Ever since the blinds were opened, ever since I was allowed to play outside the front yard, I wanted to play everywhere! I love risk. I run marathons and climb mountains. My goal is to climb every 14,000-foot mountain here in Colorado. The experience of having the blinds opened has been amazing. The world is there. And it's God's world, and it's a good world. That's been the theme in my life since I've been set free.
What would people be surprised to discover about your life as a writer?

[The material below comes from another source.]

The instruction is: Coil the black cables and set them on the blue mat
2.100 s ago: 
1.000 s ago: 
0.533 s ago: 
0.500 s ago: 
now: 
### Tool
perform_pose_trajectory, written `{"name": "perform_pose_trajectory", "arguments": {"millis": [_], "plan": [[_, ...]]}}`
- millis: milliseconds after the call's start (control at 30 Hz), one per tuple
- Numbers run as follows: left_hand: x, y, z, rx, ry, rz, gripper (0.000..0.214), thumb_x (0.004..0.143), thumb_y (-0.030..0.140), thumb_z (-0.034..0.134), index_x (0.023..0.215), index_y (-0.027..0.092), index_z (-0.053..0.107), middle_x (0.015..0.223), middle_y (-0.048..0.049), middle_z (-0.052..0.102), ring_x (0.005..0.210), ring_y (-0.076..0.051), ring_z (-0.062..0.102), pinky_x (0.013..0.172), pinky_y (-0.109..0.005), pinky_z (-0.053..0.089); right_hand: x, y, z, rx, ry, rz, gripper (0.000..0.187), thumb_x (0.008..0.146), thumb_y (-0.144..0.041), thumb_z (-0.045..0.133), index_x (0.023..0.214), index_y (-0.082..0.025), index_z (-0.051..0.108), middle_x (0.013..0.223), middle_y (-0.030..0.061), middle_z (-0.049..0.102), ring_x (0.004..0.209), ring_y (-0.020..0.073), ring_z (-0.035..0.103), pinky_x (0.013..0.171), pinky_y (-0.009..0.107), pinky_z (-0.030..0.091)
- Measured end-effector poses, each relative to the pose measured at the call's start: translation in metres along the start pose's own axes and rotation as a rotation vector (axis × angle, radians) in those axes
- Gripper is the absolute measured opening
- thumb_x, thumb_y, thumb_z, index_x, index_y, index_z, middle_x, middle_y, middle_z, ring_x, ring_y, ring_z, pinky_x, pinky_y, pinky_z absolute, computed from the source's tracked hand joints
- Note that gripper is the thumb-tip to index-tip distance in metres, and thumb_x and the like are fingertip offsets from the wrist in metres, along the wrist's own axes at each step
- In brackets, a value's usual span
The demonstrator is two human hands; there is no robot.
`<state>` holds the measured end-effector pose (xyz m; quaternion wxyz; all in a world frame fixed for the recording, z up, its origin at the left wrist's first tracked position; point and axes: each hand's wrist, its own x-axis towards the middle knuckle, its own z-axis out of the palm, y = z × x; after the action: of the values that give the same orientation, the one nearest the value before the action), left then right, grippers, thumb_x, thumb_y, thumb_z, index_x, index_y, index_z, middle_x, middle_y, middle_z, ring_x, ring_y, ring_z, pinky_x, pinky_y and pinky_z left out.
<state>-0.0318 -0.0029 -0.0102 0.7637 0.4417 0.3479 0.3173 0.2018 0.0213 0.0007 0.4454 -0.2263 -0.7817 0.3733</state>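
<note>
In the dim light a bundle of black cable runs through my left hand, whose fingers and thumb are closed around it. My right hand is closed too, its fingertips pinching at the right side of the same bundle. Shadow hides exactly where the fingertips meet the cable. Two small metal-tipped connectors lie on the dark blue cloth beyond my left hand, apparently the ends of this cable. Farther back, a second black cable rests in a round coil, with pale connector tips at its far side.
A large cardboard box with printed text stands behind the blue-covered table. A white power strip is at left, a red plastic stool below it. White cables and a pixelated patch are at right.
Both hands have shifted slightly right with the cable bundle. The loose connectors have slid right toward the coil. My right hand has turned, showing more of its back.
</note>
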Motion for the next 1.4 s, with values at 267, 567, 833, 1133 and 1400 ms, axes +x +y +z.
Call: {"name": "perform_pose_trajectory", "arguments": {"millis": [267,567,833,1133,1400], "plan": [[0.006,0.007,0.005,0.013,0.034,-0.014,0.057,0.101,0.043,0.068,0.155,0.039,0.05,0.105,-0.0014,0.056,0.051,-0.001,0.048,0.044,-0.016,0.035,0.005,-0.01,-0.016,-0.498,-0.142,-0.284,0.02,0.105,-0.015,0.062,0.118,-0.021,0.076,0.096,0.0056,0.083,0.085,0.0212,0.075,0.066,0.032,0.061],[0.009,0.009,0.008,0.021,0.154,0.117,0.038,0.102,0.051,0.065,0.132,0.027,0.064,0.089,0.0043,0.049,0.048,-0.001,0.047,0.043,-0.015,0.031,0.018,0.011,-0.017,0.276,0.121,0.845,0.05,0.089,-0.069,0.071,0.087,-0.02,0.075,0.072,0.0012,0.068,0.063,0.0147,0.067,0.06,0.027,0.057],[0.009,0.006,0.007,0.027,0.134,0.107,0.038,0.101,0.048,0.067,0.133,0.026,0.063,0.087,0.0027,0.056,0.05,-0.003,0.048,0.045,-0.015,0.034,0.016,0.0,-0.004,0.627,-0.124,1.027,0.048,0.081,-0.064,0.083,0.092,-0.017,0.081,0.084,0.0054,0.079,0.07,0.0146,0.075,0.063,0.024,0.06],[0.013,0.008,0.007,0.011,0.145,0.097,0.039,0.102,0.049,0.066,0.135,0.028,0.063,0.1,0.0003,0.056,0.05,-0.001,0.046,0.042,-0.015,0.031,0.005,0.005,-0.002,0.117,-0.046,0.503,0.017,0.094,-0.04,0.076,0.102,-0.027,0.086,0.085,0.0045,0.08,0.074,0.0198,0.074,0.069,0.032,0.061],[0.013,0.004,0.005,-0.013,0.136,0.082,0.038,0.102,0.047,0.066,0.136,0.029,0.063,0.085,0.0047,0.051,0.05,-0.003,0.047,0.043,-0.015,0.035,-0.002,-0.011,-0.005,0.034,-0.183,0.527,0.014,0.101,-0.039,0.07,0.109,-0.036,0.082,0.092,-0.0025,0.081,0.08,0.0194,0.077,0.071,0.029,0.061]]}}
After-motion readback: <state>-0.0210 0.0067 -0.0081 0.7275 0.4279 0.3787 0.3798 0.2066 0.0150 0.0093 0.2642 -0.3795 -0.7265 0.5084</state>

They would probably be surprised to know how boring most of a writer's life is. Sure, you get to travel a bit and do interviews in magazines or on the radio. But that's the artificial side; that's not the real life. The real life of a writer, for me, is an isolated, paranoid sort of existence. [He laughs.] I cannot write with someone in the room. People write to me and say, "I'd like to be your intern; can I come watch you write?" No way! I have to be alone, and when I get into that zone of writing, I eat the same thing for breakfast, lunch, and dinner every day for weeks at a time. I don't want to think about anything else but the writing part. So I'll go away on a writing retreat and spend five days in a row alone, writing. Then I'll take a break for a couple of days and start over again. When I was working on Prayer last year, I did this for about 12 weeks in a row.

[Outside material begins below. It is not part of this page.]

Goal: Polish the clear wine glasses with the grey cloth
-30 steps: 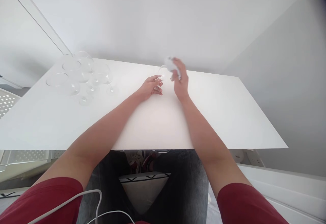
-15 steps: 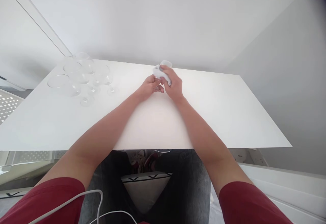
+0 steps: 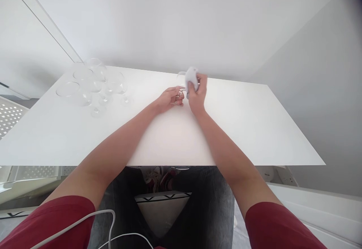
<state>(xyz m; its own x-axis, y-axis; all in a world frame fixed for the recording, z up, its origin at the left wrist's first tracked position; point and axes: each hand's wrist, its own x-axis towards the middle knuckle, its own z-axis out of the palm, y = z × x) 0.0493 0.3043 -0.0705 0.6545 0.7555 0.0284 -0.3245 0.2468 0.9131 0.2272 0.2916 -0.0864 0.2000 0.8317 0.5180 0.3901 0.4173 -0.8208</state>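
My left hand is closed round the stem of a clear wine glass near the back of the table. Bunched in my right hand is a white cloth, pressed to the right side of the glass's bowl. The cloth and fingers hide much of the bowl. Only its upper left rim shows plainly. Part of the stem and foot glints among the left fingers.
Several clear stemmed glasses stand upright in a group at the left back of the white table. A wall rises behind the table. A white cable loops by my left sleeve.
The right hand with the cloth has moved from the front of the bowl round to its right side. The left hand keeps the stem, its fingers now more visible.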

How does this affect your interaction with other people?
There has to be a sort of reentry period, because after a while I realize the only human I have talked to all week was the clerk at Starbucks. I'll say, "Tall latte, please." And that's it. I talk to Janet at night, of course. But sometimes when I'm in the thick of it, we'll have dinner with friends, and I realize that I've kind of lost the art of interacting with others. My timing is off.
Your books have been embraced by people across the spectrum of the church. Both "conservative" and "liberal" Christians read your stuff. Do you aim for that type of broad relevance in your works?
A psychiatrist friend of mine said, "Philip, your books are like your children. You have this idea of what they should be, and you do everything you can to make it happen. But at a certain point, you're not in control anymore; they're free. And then they often do the opposite of what you want them to do." And I've found this to be true. I might have an idea for what my books should be, but once I put them out there, they're free. God connects and uses them in ways I never imagined—and sometimes in ways I may not even like. But this is actually very liberating. I can't worry about how they are received by people. As soon as I start doing that, I'm missing the point.
So with this new book, I asked myself, What can I authentically say about prayer and stand behind it? And I knew it would mean asking a question like, Why are some people healed, and some people not healed? I frankly don't know. Nobody knows. And if somebody tells you they know, don't believe them. So I had to say that in the book.
When I think about your writing, I think about the introduction to your book Finding God in Unexpected Places, where you talk about a South African woman named Joanna who began a prison ministry that radically transformed one of her country's most violent prisons. When you asked her how she did it, she told you: "Well, of course, Philip, God was already present in the prison. I just had to make Him visible."
Yes, I love that line because that's what we're called to do as Christians. That's kind of like pulling up the blinds again, isn't it? God is already here in the world. We just have to point Him out to people. So many people have the idea that you have to leave joy, leave life, and go into the house and wait to die like Sister Lychen. But God is already here.